When data bindings are created by setting the AutoGenerateDataBindings property of the TreeView control to true, the bindings that are created have the PopulateOnDemand property set to true. Data bindings that are created declaratively have the PopulateOnDemand property set to false. Using the declarative syntax allows you to control the behavior of individual data bindings.

This section contains two code examples. The first code example demonstrates how to use the DataBindings collection to define the relationship between a data item and the node that it is binding to. The second code example provides sample XML data for the first code example.

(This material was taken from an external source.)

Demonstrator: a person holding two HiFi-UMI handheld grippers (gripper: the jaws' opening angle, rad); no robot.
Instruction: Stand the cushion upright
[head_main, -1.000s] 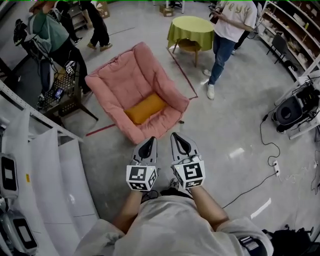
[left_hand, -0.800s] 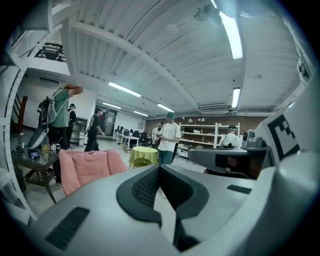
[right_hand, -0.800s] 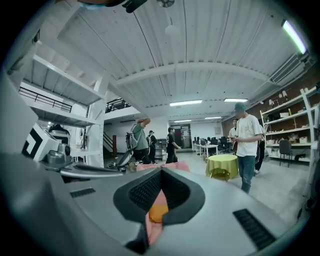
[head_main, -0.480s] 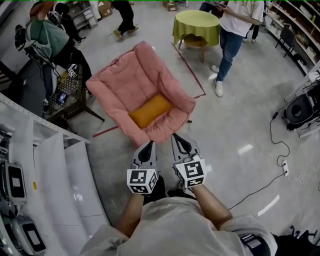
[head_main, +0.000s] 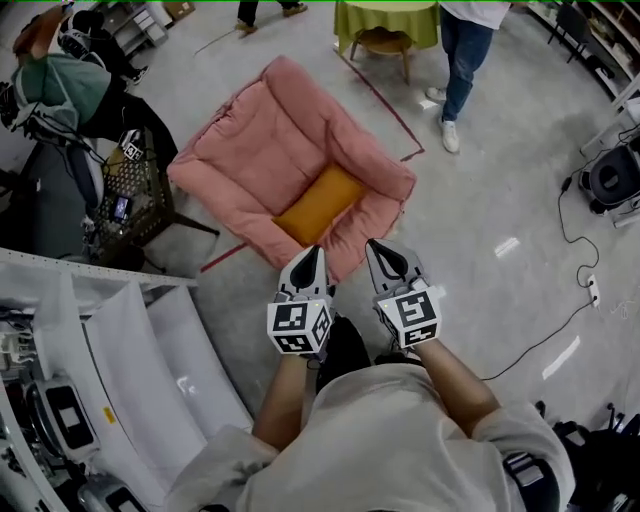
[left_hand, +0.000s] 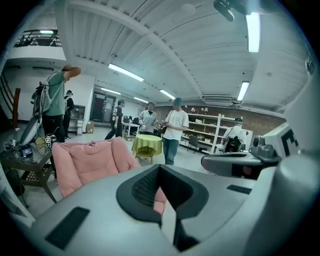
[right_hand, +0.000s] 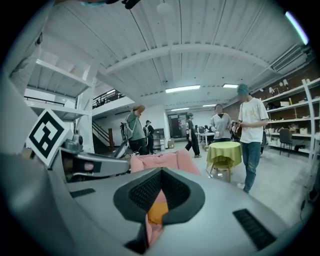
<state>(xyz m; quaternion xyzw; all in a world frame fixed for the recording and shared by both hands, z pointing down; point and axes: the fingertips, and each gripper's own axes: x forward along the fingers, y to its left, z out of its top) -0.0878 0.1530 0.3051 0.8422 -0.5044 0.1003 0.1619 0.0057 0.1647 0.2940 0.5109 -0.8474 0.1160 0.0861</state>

The following code example demonstrates how to use the DataBindings collection to define the relationship between a data item and the node that it is binding to. For this example to work correctly, you must copy the sample XML data, provided after this code example, to a file named Book.xml. This example specifies only the DataMember property of the binding. A slight performance gain could be added by also specifying the Depth property.

<%@ Page Language="C#" %>

<!DOCTYPE html PUBLIC "-//W3C//DTD XHTML 1.0 Transitional//EN" 
    "http://www.w3.org/TR/xhtml1/DTD/xhtml1-transitional.dtd">
<html xmlns="http://www.w3.org/1999/xhtml" >
  <head runat="server">
    <title>TreeView XML Data Binding Example</title>
</head>
<body>
    <form id="form1" runat="server">

      <h3>TreeView XML Data Binding Example</h3>

      <asp:TreeView id="BookTreeView" 
        DataSourceID="BookXmlDataSource"
        runat="server">

        <DataBindings>
          <asp:TreeNodeBinding DataMember="Book" TextField="Title"/>
          <asp:TreeNodeBinding DataMember="Chapter" TextField="Heading"/>
          <asp:TreeNodeBinding DataMember="Section" TextField="Heading"/>
        </DataBindings>

      </asp:TreeView>

      <asp:XmlDataSource id="BookXmlDataSource"  
        DataFile="Book.xml"
        runat="server">
      </asp:XmlDataSource>

    </form>
  </body>
</html>

The following code example provides sample XML data for the preceding example.

<Book Title="Book Title">
    <Chapter Heading="Chapter 1">
        <Section Heading="Section 1">
        </Section>
        <Section Heading="Section 2">
        </Section>
    </Chapter>
    <Chapter Heading="Chapter 2">
        <Section Heading="Section 1">
        </Section>
    </Chapter>
</Book>

Windows 7, Windows Vista, Windows XP SP2, Windows XP Media Center Edition, Windows XP Professional x64 Edition, Windows XP Starter Edition, Windows Server 2008 R2, Windows Server 2008, Windows Server 2003, Windows Server 2000 SP4, Windows Millennium Edition, Windows 98

The .NET Framework and .NET Compact Framework do not support all versions of every platform. For a list of the supported versions, see .NET Framework System Requirements.